● **Try it**
Repeat the listing exactly as given, omitting every image.
★ ★ ★ ★ ★
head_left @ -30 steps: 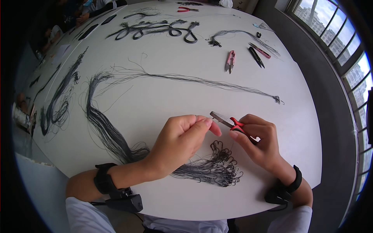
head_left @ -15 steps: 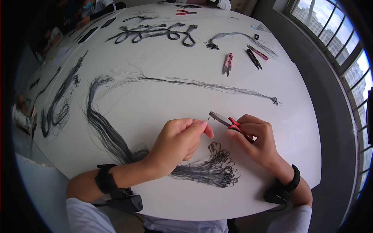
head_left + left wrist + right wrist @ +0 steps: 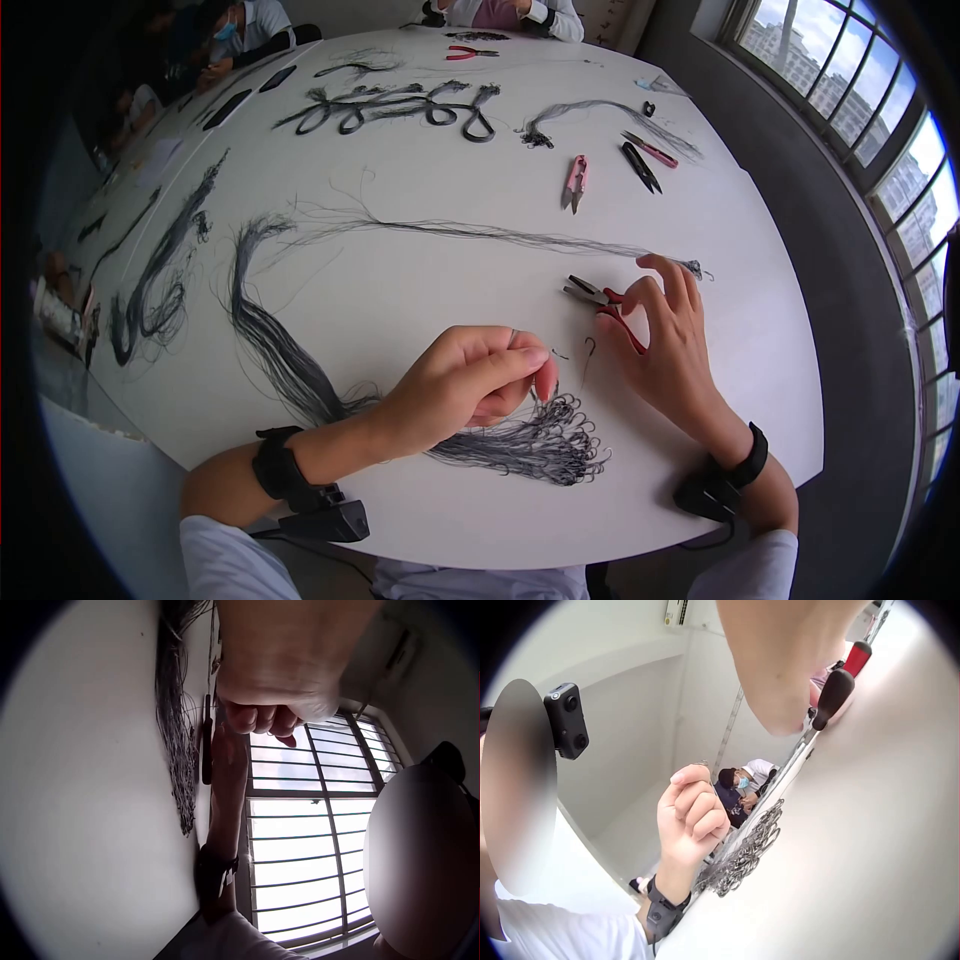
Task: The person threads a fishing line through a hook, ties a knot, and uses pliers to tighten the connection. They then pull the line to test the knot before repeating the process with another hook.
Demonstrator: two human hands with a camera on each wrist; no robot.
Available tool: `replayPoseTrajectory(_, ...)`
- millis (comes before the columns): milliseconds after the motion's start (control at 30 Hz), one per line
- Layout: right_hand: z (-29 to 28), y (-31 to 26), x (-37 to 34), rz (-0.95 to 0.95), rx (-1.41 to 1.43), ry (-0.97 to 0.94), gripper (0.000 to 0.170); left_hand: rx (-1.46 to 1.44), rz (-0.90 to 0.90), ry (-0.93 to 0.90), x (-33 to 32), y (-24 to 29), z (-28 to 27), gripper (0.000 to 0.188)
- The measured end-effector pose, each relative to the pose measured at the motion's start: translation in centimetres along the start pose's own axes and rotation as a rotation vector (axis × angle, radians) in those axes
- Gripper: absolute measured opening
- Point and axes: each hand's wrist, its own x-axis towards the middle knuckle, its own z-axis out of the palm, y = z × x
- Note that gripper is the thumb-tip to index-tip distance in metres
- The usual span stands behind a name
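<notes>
My left hand point(image 3: 475, 378) is raised over the table, thumb and forefinger pinching. A thin line point(image 3: 515, 338) crosses its knuckle, and the right wrist view shows the hand point(image 3: 692, 814) with its fingers curled. Whether a fish hook is also in the pinch, I cannot tell. My right hand point(image 3: 668, 335) has its fingers spread and lifted beside red-handled pliers point(image 3: 625, 328), whose jaws and handles stand apart close to the tabletop. Below the pliers a single fish hook point(image 3: 590, 347) shows. Under the left hand lies a bundle of hooks point(image 3: 560, 450) on dark lines.
A long hank of line point(image 3: 290, 350) lies at left, with a thin strand point(image 3: 480, 235) across the middle. Pink snips point(image 3: 575, 185), black snips point(image 3: 640, 168) and looped bundles point(image 3: 400, 108) lie farther back. Other people point(image 3: 235, 35) sit at the far side.
My right hand has loosened its grip on the pliers, which now show with jaws apart. My left hand has drawn lower, away from them. The head view has tilted up.
</notes>
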Motion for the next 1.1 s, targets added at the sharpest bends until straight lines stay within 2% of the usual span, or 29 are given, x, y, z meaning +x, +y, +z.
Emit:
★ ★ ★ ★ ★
● **Task result**
head_left @ -30 steps: 
head_left @ -15 steps: 
head_left + left wrist + right wrist @ +0 steps: 
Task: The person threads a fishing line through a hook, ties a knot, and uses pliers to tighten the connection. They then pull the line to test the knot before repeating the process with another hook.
Demonstrator: two human hands with a camera on each wrist; no robot.
Available tool: `replayPoseTrajectory(_, ...)`
- millis (comes before the columns): milliseconds after the motion's start (control at 30 Hz), one per line
- Layout: right_hand: z (-29 to 28), y (-31 to 26), x (-37 to 34), rz (-0.95 to 0.95), rx (-1.41 to 1.43), ry (-0.97 to 0.94), gripper (0.000 to 0.170); left_hand: rx (-1.46 to 1.44), rz (-0.90 to 0.90), ry (-0.93 to 0.90), x (-33 to 32), y (-24 to 29), z (-28 to 27), gripper (0.000 to 0.188)
- The measured end-effector pose, each relative to the pose measured at the motion's start: translation in centimetres along the start pose's own axes and rotation as a rotation vector (axis × angle, radians) in those axes
- Gripper: absolute measured opening
- Point and axes: each hand's wrist, its own x-axis towards the middle knuckle, its own z-axis out of the palm, y = z × x
- Note that gripper is the thumb-tip to index-tip distance in metres
- The usual span stands behind a name
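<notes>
My left hand point(image 3: 475, 378) is raised over the table, thumb and forefinger pinching. A thin line point(image 3: 515, 338) crosses its knuckle, and the right wrist view shows the hand point(image 3: 692, 814) with its fingers curled. Whether a fish hook is also in the pinch, I cannot tell. My right hand point(image 3: 668, 335) has its fingers spread and lifted beside red-handled pliers point(image 3: 625, 328), whose jaws and handles stand apart close to the tabletop. Below the pliers a single fish hook point(image 3: 590, 347) shows. Under the left hand lies a bundle of hooks point(image 3: 560, 450) on dark lines.
A long hank of line point(image 3: 290, 350) lies at left, with a thin strand point(image 3: 480, 235) across the middle. Pink snips point(image 3: 575, 185), black snips point(image 3: 640, 168) and looped bundles point(image 3: 400, 108) lie farther back. Other people point(image 3: 235, 35) sit at the far side.
My right hand has loosened its grip on the pliers, which now show with jaws apart. My left hand has drawn lower, away from them. The head view has tilted up.
</notes>
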Motion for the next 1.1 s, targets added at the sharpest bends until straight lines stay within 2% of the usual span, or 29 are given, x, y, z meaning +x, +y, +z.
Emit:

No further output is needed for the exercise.